[Directions for this task] Could you please repeat the data below word for word?

[Supplied information]

------------------------------------------------

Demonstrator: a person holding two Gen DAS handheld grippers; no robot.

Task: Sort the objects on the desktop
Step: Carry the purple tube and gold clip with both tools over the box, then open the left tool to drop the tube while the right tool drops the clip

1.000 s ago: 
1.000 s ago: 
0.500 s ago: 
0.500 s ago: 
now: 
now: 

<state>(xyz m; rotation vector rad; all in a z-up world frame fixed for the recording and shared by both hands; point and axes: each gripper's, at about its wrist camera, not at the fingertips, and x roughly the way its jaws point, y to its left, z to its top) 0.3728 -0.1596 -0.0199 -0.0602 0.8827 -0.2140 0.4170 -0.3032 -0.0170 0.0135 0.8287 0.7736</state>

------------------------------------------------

[Output of the task]
Demonstrator: a person holding two Gen DAS handheld grippers; no robot.

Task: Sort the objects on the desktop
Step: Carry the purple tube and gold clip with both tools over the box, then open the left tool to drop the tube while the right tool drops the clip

1.000 s ago: 
1.000 s ago: 
0.500 s ago: 
0.500 s ago: 
now: 
now: 

<state>(xyz m; rotation vector rad; all in a z-up world frame fixed for the recording and shared by both hands; point and axes: each gripper's, at about its wrist camera, not at the fingertips, and x roughly the way its jaws point, y to its left, z to its top) 0.3728 -0.1596 -0.0199 -0.0602 0.8827 -0.2140 0.4170 -0.3032 -0.0170 0.0135 0.8287 0.7736</state>

Nothing further is needed for the exercise.